El psicólogo Iñaki Piñuel, una de las voces más reconocidas en el estudio del trauma y las relaciones tóxicas, lanza una reflexión tan incómoda como reveladora: muchas personas no viven desde su libertad, sino desde sus heridas.
“Quien está tomando las decisiones importantes de vuestra vida no sois vosotros; es el trauma psicológico”, afirma sin rodeos.
Puede sonar duro, pero tiene razón. Quienes crecieron en familias disfuncionales rara vez son conscientes de ello. Con el tiempo, acaban normalizando lo que les dolió, creyendo que su forma de amar, reaccionar o relacionarse es simplemente “así soy yo”. Pero no. Detrás de muchas elecciones automáticas, de la dificultad para poner límites o de esa tendencia a repetir los mismos vínculos dañinos, hay un niño herido que sigue tomando el control.

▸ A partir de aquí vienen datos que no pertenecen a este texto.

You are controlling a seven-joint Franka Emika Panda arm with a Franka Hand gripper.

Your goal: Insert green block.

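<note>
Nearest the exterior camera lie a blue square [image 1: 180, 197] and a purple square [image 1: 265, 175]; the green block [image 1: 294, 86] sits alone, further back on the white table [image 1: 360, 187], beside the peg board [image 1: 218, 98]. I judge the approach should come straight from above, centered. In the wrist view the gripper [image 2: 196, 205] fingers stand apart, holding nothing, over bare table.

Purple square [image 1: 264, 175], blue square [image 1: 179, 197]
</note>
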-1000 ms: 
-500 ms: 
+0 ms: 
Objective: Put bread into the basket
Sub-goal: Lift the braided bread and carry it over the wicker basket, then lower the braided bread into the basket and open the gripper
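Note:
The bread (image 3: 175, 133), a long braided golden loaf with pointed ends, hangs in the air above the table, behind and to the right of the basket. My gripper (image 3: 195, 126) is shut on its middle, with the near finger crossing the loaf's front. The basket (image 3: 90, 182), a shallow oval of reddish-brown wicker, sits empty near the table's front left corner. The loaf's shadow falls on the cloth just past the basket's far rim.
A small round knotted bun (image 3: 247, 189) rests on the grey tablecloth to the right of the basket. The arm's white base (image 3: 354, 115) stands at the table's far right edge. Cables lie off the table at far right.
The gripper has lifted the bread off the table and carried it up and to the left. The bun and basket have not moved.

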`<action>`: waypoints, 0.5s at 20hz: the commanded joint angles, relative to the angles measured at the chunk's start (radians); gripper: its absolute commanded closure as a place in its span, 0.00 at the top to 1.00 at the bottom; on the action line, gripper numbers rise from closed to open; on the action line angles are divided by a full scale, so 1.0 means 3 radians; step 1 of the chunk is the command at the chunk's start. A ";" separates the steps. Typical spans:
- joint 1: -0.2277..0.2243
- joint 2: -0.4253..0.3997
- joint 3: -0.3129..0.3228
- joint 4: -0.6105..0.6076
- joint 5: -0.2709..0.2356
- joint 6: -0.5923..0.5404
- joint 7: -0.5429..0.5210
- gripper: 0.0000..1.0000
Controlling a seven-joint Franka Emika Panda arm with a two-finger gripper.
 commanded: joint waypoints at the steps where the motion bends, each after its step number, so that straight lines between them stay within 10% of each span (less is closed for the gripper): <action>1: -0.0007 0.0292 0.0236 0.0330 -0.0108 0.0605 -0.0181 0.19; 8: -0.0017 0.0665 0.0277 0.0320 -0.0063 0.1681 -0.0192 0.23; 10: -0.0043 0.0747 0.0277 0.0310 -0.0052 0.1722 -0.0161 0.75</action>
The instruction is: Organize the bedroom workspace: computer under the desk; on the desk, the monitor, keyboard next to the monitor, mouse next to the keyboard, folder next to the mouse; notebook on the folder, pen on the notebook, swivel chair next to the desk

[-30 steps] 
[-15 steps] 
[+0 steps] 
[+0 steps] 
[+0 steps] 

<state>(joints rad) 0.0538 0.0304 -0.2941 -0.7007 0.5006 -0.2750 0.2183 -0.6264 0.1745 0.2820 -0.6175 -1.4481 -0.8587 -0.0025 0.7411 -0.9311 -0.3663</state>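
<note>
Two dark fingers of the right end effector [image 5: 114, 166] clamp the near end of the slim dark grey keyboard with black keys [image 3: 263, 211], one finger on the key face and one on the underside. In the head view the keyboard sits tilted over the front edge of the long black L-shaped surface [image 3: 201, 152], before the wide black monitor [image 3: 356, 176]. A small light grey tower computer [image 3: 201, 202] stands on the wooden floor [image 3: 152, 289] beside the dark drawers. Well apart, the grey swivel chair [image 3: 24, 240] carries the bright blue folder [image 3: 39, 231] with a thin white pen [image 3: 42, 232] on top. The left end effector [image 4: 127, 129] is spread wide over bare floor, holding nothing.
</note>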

“El primer paso para sanar —explica Piñuel— es entender que ese niño ya no vive aquí. Vive en otro tiempo, en otro lugar. Hoy sois adultos, y ese adulto sí puede cuidar de quien fuisteis.”

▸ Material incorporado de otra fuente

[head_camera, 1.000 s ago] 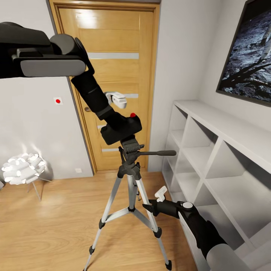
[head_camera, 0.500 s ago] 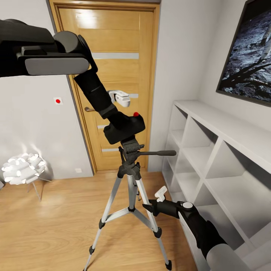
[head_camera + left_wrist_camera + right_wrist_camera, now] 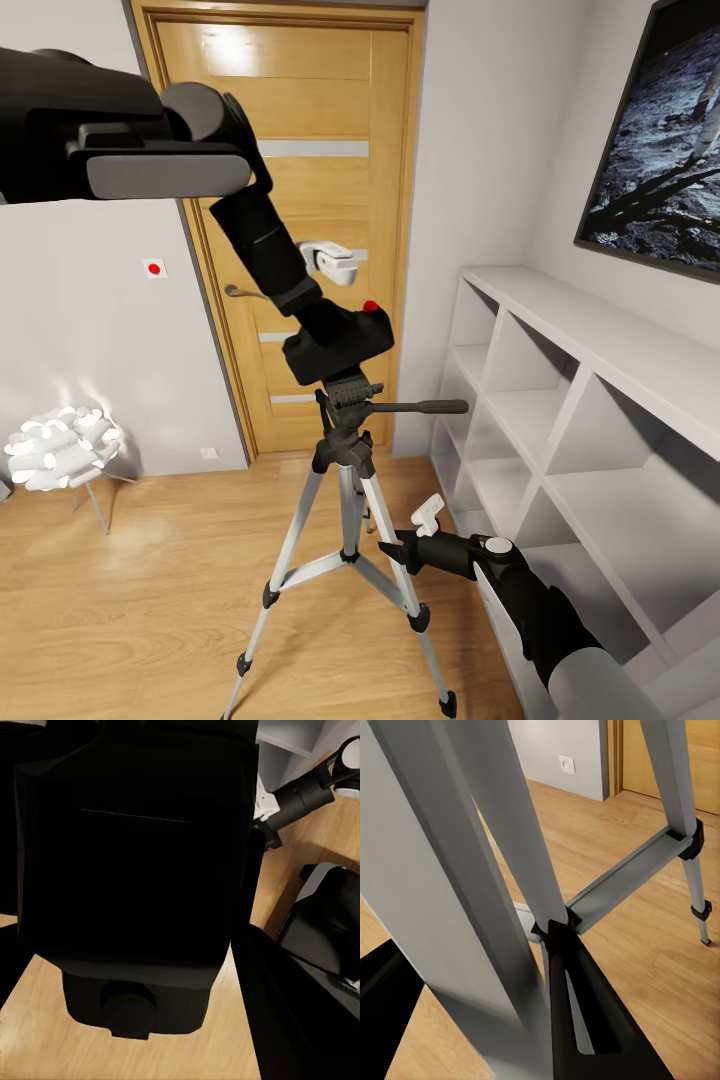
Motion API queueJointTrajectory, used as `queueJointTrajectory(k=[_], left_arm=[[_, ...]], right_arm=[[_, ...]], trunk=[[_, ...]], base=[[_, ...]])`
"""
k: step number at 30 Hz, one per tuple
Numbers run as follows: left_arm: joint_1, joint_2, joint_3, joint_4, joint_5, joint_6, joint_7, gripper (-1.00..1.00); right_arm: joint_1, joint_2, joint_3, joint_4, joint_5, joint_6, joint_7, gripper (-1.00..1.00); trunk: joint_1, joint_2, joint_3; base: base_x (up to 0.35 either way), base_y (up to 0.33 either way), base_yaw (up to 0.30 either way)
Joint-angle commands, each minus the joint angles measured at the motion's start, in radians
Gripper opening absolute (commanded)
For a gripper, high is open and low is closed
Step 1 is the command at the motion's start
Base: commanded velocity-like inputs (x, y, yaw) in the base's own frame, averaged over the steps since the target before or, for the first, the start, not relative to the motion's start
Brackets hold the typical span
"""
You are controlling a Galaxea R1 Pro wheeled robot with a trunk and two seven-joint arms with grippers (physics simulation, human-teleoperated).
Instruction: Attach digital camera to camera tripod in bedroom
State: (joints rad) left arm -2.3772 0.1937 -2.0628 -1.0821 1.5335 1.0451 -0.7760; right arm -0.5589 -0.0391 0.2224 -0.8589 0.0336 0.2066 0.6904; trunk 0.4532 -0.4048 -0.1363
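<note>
**Camera over the tripod head**

Camera (image 3: 338, 343), rigid and boxy, held in the left hand (image 3: 318, 322), closed on its body, just above the tripod (image 3: 345, 470) pan head before the door (image 3: 300, 180). Probably light but fragile; best gripped by its flat sides. Right hand (image 3: 418, 528) beside a tripod leg; its opening cannot be told.
</note>
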Motion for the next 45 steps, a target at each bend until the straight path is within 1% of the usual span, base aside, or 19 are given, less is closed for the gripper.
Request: queueJointTrajectory(k=[1, 10, 24, 25, 34, 40, 41, 42, 44, 45], left_arm=[[-0.002, -0.002, -0.003, 0.001, -0.001, 0.002, -0.006, -1.00], [-0.002, -0.008, -0.008, 0.006, -0.001, 0.002, -0.008, -1.00], [-0.001, -0.005, -0.009, 0.016, -0.001, 0.002, -0.010, -1.00], [-0.001, -0.005, -0.009, 0.016, -0.002, 0.002, -0.010, 1.00], [0.000, -0.008, 0.000, 0.021, -0.001, 0.002, -0.013, 1.00], [0.000, -0.007, -0.001, 0.022, -0.002, 0.002, -0.014, 1.00], [0.000, -0.005, -0.001, 0.022, -0.002, 0.002, -0.014, 1.00], [0.000, 0.005, 0.000, 0.035, -0.001, 0.002, -0.013, 1.00], [0.000, 0.020, 0.002, 0.083, 0.001, 0.002, -0.011, 1.00], [0.001, 0.039, 0.004, 0.148, 0.006, 0.002, -0.009, 1.00]], right_arm=[[-0.001, -0.001, 0.003, -0.002, 0.002, 0.002, -0.069, -1.00], [-0.001, -0.001, 0.003, -0.002, 0.002, 0.002, -0.069, -1.00], [-0.001, -0.001, 0.003, -0.002, 0.002, 0.002, -0.069, -1.00], [-0.001, -0.001, 0.003, -0.002, 0.002, 0.002, -0.069, -1.00], [-0.001, -0.001, 0.003, -0.002, 0.003, 0.002, -0.069, -1.00], [-0.001, -0.001, 0.003, -0.002, 0.003, 0.002, -0.069, -1.00], [-0.001, -0.001, 0.003, -0.002, 0.003, 0.002, -0.069, -1.00], [-0.001, -0.001, 0.003, -0.002, 0.003, 0.002, -0.069, -1.00], [-0.001, -0.001, 0.003, -0.002, 0.003, 0.002, -0.069, -1.00], [-0.001, -0.001, 0.003, -0.002, 0.003, 0.001, -0.069, -1.00]], trunk=[[0.001, -0.002, -0.002], [0.001, -0.002, -0.002], [0.001, -0.002, -0.002], [0.001, -0.002, -0.002], [0.001, -0.002, -0.002], [0.001, -0.002, -0.002], [0.001, -0.002, -0.002], [0.001, -0.002, -0.002], [0.001, -0.002, -0.002], [0.001, -0.002, -0.002]], base=[[0.000, 0.000, 0.000], [0.000, 0.000, 0.000], [0.000, 0.000, 0.000], [0.000, 0.000, 0.000], [0.000, 0.000, 0.000], [0.000, 0.000, 0.000], [0.000, 0.000, 0.000], [0.000, 0.000, 0.000], [0.000, 0.000, 0.000], [0.000, 0.000, 0.000]])
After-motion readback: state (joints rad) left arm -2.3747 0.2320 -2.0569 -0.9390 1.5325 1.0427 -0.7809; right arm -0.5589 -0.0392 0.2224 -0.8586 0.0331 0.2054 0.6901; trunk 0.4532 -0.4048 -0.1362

No es un proceso fácil. A veces, implica enfrentarse a recuerdos que duelen o buscar ayuda profesional. Pero sin esa consciencia, uno sigue siendo prisionero de un pasado que ya terminó.
Cuando el corazón tira en dos direcciones

Los niños que crecen en entornos disfuncionales aprenden algo imposible: que el amor puede doler. Por eso, ya adultos, viven divididos entre dos impulsos contrarios: uno los empuja a acercarse, a buscar afecto; el otro, a huir por miedo a que esa cercanía vuelva a hacer daño.
Esa lucha invisible genera lo que Piñuel llama una paradoja emocional: personas que ansían amar, pero temen profundamente la intimidad.
“Quieren ser queridas —dice—, pero sienten que abrirse puede ser fatal.”
Así, el trauma se disfraza de madurez, de independencia o de “mala suerte en el amor”, cuando en realidad lo que ocurre es que el pasado sigue escribiendo el guion del presente.
Diez heridas que moldean la adultez

El Dr. Piñuel ha identificado diez bloqueos emocionales que se repiten en quienes crecieron en familias dañinas. No son etiquetas, sino espejos donde mirarse sin culpa:
- Autoabandono: adultos que se olvidan de sí mismos porque aprendieron que no merecían cuidado.
- Sumisión: quienes se pliegan ante figuras autoritarias o abusivas, como cuando eran niños indefensos.
- Falsa independencia: aparentan fortaleza, pero huyen del apego por miedo a sufrir.
- Cuidadores compulsivos: buscan sentirse amados cuidando a otros, sin permitirse ser cuidados.
- Dependientes afectivos: necesitan atención constante, incluso a través de la enfermedad o el victimismo.
- Personalidades límite: viven entre la necesidad de cercanía y el pánico al abandono.
- Agradadores compulsivos: dicen “sí” a todo por miedo al rechazo; no saben poner límites.
- Ingenuos o crédulos: se niegan a ver el mal y justifican lo injustificable.
- Negadores: distorsionan la realidad para no enfrentarse al dolor, hasta enfermar por dentro.
- Repetidores del abuso: se enganchan, una y otra vez, a personas dañinas. No por masoquismo, sino por una “misión imposible”: sanar lo que quedó roto en la infancia.
Despertar del trance

Iñaki Piñuel explica que estas personas no disfrutan del dolor ni buscan sufrir. Lo que ocurre es que viven hipnotizadas por su historia.
“Su conducta —dice— responde a un trance relacional que las mantiene dormidas, repitiendo una experiencia que ya terminó.”
Romper ese hechizo no consiste en olvidar, sino en mirar el pasado con otros ojos. Reconocer lo que pasó, perdonarse por haber sobrevivido como se pudo y empezar a vivir desde el adulto que uno es hoy.
“La recuperación comienza cuando el adulto despierta y deja de dejar que el niño herido decida por él.”
Y aunque el camino sea largo, Piñuel insiste en algo esperanzador: ningún trauma es más fuerte que la voluntad de sanar.
Porque, al final, la libertad no se hereda ni se espera. Se conquista, poco a poco, cuando uno deja de reaccionar desde el miedo y empieza, por fin, a elegir desde el amor propio.